A partir de ese momento, la mayor parte del mundo decidió que ese holocausto no debería de repetirse. Pero los enfrentamientos políticos dijeron otra cosa. Durante décadas, la Guerra Fría descansó en el equilibrio de los arsenales nucleares de Estados Unidos y la Unión Soviética, y aunque hubo momentos en los que parecía que cualquiera dispararía el gatillo atómico, la sensatez prevaleció hasta la desaparición de la URSS.
Sin embargo los arsenales, a pesar de las declaraciones y los buenos deseos, no solo no desaparecieron, sino que se modernizaron y se perfeccionaron. Hoy Rusia sigue siendo dueña del arsenal atómico más grande del mundo. Le sigue Estados Unidos, y han surgido otras potencias que han seguido ese tétrico ejemplo. El Reino Unido, Francia, China, Pakistán, India y Corea del Norte están entre los que se inclinan a defender su seguridad a costa de la destrucción del otro.

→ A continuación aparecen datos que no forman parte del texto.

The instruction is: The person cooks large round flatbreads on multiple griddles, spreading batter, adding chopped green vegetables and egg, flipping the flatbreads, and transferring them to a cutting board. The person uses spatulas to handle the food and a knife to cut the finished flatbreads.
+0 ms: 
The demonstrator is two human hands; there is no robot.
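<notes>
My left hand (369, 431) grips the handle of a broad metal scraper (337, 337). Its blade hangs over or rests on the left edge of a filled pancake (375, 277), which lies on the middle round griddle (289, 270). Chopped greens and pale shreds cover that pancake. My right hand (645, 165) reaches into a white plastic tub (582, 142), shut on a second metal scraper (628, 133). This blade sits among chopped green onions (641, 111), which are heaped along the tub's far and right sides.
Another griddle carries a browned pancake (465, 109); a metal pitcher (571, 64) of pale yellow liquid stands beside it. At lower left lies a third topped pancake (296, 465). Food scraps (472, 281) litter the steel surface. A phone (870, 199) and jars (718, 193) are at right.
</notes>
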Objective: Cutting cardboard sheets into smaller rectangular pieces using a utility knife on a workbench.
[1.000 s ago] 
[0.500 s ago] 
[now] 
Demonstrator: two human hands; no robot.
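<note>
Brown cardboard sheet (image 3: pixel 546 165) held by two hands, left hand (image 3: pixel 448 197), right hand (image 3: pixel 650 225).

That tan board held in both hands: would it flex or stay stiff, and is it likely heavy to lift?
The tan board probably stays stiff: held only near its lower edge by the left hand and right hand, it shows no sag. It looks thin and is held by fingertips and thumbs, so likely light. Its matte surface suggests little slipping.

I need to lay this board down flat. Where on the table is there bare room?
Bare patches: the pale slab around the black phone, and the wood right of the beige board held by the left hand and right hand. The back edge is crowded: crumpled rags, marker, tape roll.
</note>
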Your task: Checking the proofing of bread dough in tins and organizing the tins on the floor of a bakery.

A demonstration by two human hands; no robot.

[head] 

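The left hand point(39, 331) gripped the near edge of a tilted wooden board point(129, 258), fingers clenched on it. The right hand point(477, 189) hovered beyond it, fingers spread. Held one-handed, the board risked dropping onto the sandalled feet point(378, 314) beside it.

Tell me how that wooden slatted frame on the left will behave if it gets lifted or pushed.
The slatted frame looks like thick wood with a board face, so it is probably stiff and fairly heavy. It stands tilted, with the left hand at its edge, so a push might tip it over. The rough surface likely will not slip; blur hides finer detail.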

Se sabe también que Irán, Sudáfrica e Israel tienen armamentos velados.
Atinadamente, el Premio Nobel de la Paz de este año fue otorgado a la Campaña Internacional para la Abolición de las Armas Nucleares, una agrupación de 468 organizaciones sociales en más de un centenar de países que se oponen a la detonación de bombas atómicas y, en general, a la carrera armamentista en el mundo. «Vivimos en un mundo donde el riesgo de que se utilicen las armas nucleares es más alto de lo que nunca fue», declaró la presidenta del Comité Noruelo del Nobel, Berit Reiss-Andersen.
La sede de esta organización se encuentra en Ginebra, y su representante se llama Beatrice Fihn. Al conocer la noticia del premio, sabedora de una enorme responsabilidad, dijo: «Estamos en un momento crucial, el riesgo de guerra nuclear está otra vez en la agenda, con la posibilidad de asesinar a civiles de forma discriminada, con amenazas por parte de Estados Unidos y de Corea del Norte. Esto debe acabar y el premio respalda esa posición».
El último tratado contra las armas nucleares, promovido por esta organizaciónn, se llevó a cabo el pasado mes de julio. Fue firmado por 122 naciones. Lamentablemente, como era de suponerse, los poseedores de armas nucleares no lo firmaron.
Lamentablemente, también, Donald Trump dijo con su típica mala digestión al final de una cena con los altos mandos militares de su país que «esa era la calma que antecedía a la tormenta.»
Y al limpiarse la orilla de los labios, con su sonrisa proverbial, añadió: provecho, señores.